DONAHUE ... with net-wireless/wpa_supplicant-0.7.3-r5 the '-f' (file) switch is only enabled if the 'debug' useflag is set. I reported this as a bug as CONFIG_DEBUG_FILE=y does not enable debugging, but only the capacity to use the '-f' switch. The useflag has been removed from the ~arch keyworded packages, but enabling 'debug' is required to log to a file with 0.7.3-r5. I point this out as 'debug' is not eabled by default and if the OP provides '-f' as an option to 'wpa_supplicant_wlan0=' wpa_supplicant will fail to start.

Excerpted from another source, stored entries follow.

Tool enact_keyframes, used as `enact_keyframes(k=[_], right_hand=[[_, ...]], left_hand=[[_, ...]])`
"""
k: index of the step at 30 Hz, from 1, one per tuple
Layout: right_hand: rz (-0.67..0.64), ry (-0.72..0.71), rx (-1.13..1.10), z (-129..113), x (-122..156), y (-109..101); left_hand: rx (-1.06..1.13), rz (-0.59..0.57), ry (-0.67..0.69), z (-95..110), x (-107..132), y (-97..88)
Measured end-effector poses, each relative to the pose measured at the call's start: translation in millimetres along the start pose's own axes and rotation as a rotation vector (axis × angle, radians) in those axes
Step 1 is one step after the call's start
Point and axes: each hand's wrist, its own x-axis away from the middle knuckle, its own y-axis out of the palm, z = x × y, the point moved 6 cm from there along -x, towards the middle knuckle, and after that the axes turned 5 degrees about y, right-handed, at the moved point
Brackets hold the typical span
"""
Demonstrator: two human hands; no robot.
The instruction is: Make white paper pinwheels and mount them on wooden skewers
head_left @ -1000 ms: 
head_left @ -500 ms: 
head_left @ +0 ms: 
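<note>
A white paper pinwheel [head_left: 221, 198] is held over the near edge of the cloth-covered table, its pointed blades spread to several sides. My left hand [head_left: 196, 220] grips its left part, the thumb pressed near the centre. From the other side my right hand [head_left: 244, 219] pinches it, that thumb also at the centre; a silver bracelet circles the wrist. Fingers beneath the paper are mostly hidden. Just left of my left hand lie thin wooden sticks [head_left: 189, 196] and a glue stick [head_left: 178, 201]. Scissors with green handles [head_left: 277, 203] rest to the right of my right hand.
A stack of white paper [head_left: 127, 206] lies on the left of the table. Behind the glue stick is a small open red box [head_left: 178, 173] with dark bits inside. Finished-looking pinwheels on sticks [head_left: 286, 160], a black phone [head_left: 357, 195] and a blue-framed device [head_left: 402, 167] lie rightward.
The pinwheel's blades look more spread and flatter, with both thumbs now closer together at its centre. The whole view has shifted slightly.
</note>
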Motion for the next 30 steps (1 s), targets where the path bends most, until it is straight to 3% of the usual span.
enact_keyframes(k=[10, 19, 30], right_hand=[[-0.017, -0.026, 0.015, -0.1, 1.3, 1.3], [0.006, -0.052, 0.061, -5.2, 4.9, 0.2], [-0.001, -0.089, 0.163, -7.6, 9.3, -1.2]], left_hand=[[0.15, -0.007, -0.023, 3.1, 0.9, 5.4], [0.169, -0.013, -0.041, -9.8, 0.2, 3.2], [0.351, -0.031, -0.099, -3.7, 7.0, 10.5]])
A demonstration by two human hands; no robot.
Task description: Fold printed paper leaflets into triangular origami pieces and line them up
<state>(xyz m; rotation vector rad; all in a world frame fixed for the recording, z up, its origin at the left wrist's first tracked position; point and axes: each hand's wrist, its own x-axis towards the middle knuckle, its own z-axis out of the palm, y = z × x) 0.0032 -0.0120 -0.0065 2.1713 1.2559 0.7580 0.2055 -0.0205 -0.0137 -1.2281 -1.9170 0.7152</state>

greanie ... its probably as DONAHUE suggested, you have dhcpcd set to run in the default runlevel, remove it and net.wlan0 will start dhcpcd as and when the interface is brought up.

best ... khay

----------

## greanie

Thanks for your ideas and feedback!  I found my (n00b) issue.  I was working command-line while getting wpa_supplicant and I had several instances of wpa_supplicant going simultaneously.  When I tried to stop dhcp on wlan0, another would start it up again.  I finally figured it out by doing a ps -ef | grep wpa.  Once I killed the other processes, the wpa_state stablized and it was able to get an IP address!  

Also, I was able to use the nl80211 driver and did not change to the wext driver.

Thanks again for your feedback.  By trying to stop dhcpcd, I was able to find the root problem!!!

----------